Пока ехал, крутил головой – ничего, чистый город, необшарпанный, зеленый, несуетный. Рекламы было много, с одного из плакатов глядела красивая черноволосая женщина с волчьим взглядом прожженной стервы – мисс Рязань. Платон подумал, что такой же взгляд со свинцом он стал замечать в последние годы совместной жизни у своей жены Нади. Снова вспомнился тот странный сон в поезде, когда Надя тепло и грустно с ним говорила, но Платон не стал долго над ним размышлять – скоро все выяснится и так.

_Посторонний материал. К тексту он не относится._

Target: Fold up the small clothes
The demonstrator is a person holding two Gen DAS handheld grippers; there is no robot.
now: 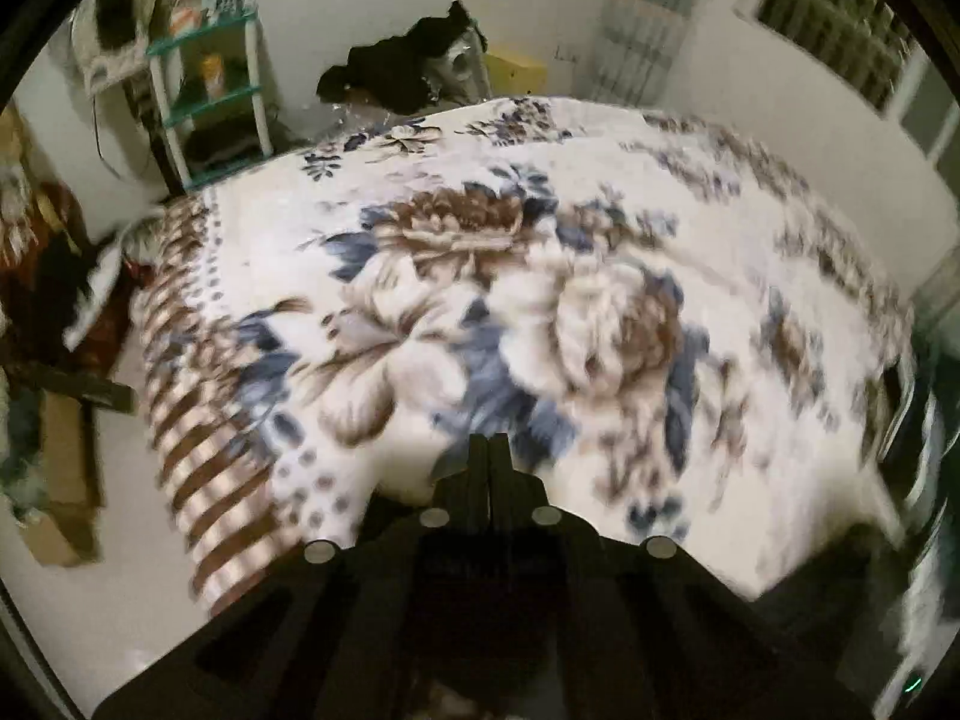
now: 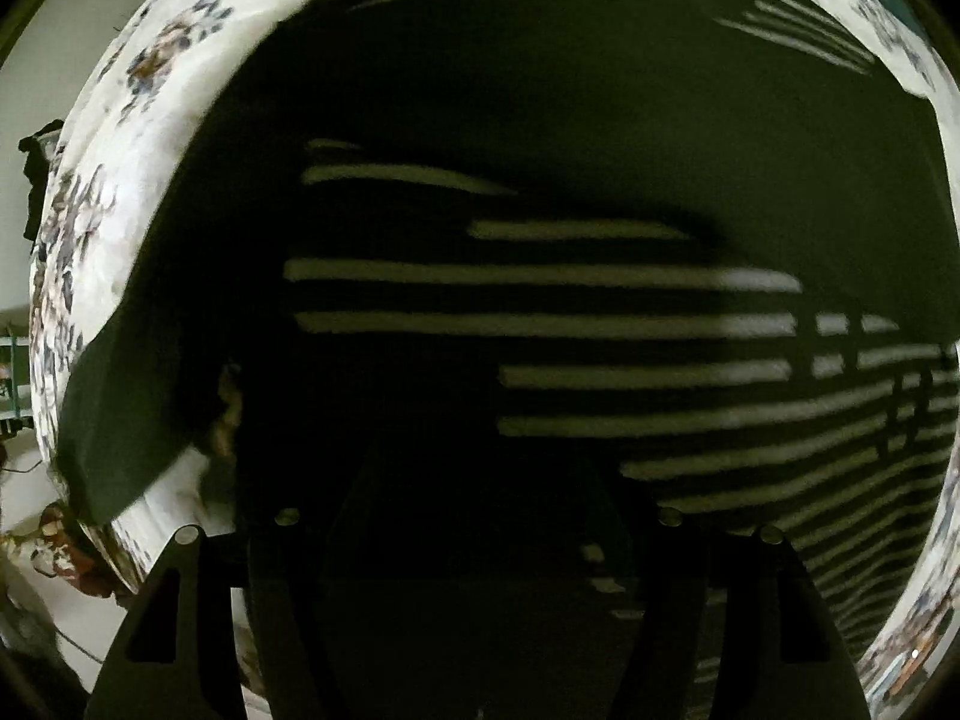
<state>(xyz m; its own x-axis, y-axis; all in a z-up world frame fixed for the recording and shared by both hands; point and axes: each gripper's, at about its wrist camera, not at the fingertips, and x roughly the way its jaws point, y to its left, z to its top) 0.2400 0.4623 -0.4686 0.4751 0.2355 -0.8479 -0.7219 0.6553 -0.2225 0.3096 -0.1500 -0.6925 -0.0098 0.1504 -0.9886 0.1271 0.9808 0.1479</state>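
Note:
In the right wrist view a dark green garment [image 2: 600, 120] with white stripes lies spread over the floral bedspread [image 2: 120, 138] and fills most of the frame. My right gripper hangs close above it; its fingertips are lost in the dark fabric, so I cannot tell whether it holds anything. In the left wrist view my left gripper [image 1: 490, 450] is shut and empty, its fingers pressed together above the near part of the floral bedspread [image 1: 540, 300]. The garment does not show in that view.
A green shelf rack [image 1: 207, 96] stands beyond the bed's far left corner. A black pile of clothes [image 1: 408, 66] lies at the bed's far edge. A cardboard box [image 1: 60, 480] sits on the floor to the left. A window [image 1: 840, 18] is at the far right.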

Выйдя на нужной остановке, Платон в сотый раз прочитал адрес на конверте – Рязань, улица Каляева, дом 5, квартира 13. Несчастливое ли число тринадцать или наоборот, Платон никогда об этом не задумывался, но вот сейчас стало ясно, что раз в этой квартире родился его внук, то наверняка счастливое. Перед дверью, обитой солидным красным дермантином, с позолоченной цифрой 13 Платон вдруг заробел. Как же это, вот сейчас он нажмет на кнопку звонка, откроется эта пухлая дверь, и он увидит свою блудную дочь, свою единственную родную кровинушку. А потом и внука – новое в этом мире существо, в котором тоже его кровь и который ничего еще не знает про любовь и ненависть, разводы и «черных риелтеров», Кегостров и улицу Юбилейную, ничего не знает про него, Платона, его единокровного деда. Он приложил ухо – из-за толстой обивки не доносилось ни звука. Еще раз покопавшись в пакете с игрушками, Платон вдруг понял, что не сорвал ценников. Дарить подарки с ценниками было неприлично, это он знал, но как-то в суете последних событий совсем позабыл. И, только сорвав последнюю бирку с уха поющего мишки и засунув их все в карман пиджака, Платон вздохнул и нажал на кнопку звонка.